WHAT TO WORK ON -> In the material below, identify each line bearing the word "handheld". Reproduce those lines.
____
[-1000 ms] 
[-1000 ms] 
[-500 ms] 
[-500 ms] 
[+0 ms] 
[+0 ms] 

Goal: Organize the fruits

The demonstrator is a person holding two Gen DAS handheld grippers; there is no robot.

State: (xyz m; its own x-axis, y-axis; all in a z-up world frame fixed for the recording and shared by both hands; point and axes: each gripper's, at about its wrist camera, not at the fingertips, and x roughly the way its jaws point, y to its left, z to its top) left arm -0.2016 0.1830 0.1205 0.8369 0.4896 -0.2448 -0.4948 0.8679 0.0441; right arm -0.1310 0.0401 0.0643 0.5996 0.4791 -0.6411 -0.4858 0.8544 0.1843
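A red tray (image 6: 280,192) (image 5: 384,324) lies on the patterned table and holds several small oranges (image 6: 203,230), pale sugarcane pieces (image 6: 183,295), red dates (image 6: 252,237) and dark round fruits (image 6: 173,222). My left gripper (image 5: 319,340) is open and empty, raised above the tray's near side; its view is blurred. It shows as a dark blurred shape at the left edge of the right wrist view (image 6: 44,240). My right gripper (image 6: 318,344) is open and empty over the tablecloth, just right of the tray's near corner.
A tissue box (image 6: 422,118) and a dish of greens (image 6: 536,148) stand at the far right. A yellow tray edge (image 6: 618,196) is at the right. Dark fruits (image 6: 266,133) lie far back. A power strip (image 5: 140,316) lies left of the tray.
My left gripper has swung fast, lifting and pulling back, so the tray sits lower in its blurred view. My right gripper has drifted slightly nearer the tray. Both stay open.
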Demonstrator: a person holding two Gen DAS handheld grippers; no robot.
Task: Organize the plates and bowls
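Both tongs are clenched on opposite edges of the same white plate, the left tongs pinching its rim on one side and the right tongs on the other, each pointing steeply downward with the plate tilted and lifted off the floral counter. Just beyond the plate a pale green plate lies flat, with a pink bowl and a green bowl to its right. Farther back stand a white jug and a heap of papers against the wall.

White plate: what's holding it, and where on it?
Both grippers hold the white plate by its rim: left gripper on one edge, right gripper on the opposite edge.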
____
RESULT OF THIS TASK ->
The demonstrator is a person holding two Gen DAS handheld grippers; there is no robot.
Demonstrator: a person holding two Gen DAS handheld grippers; no robot.

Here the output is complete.